A further issue the sector is facing is the high acidity of its olive oil. As a result, most Syrian oil sold to the EU is blended.
EU deal on the way
The pending AA will abolish many duties imposed on bio-based oils – oils which break down naturally such as olive, canola and soya – in both Syria and the EU. The duty on Syrian oil, currently SYP 6,942.60 (EUR 110.20 / USD 150.93 ) per 100kg, will disappear, while the 50 percent tariff imposed by Syria on EU-produced olive oil will gradually be phased out. The agreement was initialled by both parties in 2004, but its formal approval has been held up by diplomatic complications. Jazzar, Zeno and Chite all said that the AA will be beneficial to local olive oil producers.

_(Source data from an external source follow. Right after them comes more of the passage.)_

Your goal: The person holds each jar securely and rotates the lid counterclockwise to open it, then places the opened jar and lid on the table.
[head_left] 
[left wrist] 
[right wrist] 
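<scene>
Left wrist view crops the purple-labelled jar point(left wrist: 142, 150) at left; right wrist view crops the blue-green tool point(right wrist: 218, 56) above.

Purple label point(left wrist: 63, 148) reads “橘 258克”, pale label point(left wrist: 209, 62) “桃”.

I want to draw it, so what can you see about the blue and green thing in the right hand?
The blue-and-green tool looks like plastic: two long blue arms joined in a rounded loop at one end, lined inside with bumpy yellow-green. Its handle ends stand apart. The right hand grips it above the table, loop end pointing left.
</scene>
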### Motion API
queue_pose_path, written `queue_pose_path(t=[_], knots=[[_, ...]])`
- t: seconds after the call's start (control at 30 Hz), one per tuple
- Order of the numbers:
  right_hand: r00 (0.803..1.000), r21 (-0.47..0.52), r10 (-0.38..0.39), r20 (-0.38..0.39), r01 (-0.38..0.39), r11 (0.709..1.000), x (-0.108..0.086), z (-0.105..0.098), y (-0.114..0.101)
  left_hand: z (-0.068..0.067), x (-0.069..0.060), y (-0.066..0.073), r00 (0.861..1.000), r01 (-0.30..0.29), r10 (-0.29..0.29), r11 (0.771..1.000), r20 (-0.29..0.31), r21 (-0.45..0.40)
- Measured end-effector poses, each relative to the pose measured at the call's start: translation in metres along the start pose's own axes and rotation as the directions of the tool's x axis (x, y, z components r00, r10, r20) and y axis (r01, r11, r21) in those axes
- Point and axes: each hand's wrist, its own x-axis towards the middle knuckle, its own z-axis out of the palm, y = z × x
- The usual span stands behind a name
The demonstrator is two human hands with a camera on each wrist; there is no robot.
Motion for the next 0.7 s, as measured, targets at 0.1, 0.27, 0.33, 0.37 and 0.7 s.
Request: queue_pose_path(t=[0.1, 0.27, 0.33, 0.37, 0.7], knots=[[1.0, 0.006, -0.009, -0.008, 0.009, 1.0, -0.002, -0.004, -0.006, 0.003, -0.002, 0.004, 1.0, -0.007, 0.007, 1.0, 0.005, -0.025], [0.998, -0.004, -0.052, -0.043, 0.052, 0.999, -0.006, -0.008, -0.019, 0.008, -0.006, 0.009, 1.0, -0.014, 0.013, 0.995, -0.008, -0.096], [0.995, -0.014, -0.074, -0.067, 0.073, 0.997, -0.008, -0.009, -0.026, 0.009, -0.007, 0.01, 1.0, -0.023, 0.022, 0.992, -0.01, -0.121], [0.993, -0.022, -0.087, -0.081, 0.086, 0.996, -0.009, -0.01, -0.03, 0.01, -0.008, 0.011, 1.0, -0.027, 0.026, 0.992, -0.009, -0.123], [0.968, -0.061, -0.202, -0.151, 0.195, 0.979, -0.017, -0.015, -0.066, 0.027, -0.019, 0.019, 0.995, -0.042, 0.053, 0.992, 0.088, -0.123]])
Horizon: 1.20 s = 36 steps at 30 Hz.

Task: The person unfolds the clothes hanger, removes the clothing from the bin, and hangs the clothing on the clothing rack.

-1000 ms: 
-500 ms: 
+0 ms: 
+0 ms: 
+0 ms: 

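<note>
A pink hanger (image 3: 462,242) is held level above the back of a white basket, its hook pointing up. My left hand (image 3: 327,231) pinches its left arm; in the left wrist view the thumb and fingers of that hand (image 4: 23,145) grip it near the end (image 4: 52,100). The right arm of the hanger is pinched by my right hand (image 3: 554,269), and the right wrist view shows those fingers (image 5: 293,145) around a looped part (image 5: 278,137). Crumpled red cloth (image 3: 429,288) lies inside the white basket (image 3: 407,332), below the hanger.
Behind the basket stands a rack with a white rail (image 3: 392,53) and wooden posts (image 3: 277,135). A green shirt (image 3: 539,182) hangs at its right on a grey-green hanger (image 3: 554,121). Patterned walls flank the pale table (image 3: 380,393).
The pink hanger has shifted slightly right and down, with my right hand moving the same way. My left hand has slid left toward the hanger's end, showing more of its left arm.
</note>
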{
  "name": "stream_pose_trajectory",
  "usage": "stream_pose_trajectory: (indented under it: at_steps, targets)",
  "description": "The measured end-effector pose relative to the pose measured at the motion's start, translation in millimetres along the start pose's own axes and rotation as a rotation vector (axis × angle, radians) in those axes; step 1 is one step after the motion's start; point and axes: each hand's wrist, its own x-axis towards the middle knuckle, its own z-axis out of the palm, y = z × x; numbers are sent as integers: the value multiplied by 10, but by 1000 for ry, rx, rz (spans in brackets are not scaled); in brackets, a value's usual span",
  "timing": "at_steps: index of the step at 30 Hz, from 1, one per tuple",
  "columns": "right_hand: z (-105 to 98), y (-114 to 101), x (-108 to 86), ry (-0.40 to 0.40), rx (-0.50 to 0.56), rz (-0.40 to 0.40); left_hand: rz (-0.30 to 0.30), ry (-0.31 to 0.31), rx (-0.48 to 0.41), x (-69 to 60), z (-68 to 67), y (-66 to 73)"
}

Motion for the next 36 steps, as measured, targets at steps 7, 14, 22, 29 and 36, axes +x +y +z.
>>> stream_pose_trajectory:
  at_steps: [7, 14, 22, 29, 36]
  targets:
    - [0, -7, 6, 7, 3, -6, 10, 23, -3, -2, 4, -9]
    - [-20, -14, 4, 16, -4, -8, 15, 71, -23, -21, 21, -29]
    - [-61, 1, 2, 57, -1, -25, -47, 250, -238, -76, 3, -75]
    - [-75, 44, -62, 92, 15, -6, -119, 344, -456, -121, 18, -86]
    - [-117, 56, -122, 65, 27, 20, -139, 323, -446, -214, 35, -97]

“It will help a lot because it will give Syria an advantage and a guaranteed amount to be exported, whether that is 8,000 or 15,000 tonnes,” Zeno said.
Adi is less optimistic about the agreement, pointing out that the deal will open up the Syrian market to imports while the EU market will not consume all of the country’s surplus stock.
“This agreement is interesting, but not a revolution,” he said. “We are not going to be able to export our entire surplus just from this agreement, but it will help the sector if Syria has a 10,000 tonne quota for bulk sales.”
However, Zeno said that Syrian brands will have to target niche markets.
“Europe is already saturated with Italian, Spanish and Greek brands and it is hard to change the mentality of consumers, even though Spanish buyers say Syrian oil is the wine of oils for its aromatics and great quality,” he said. “Consumers are too used to Spanish and Italian oils.”
The high cost of entry into EU markets also stands as another barrier to local producers, Adi said.
“I think most Syrian companies lack the finances to get into the market because there are only a few brands on [supermarket] shelves,” he said. “European retailers are trying to limit the number of brands.”
Looking east
Due to these factors, Syrian exporters are increasingly eyeing up the Gulf and Eastern markets to offset their surplus.
“Everybody is betting on the Gulf and Asia,” Adi said. “With Chinese purchasing power increasing and rising health awareness, it’s a new market that is opening up.”
Syria is also entering markets where the Mediterranean diet is being adopted, particularly in the Gulf, to cater to expatriate diets.
“The Gulf has great potential and there is the advantage of proximity to Syria, taking just three or four days to deliver goods,” Zeno said. “And they are used to our quality.”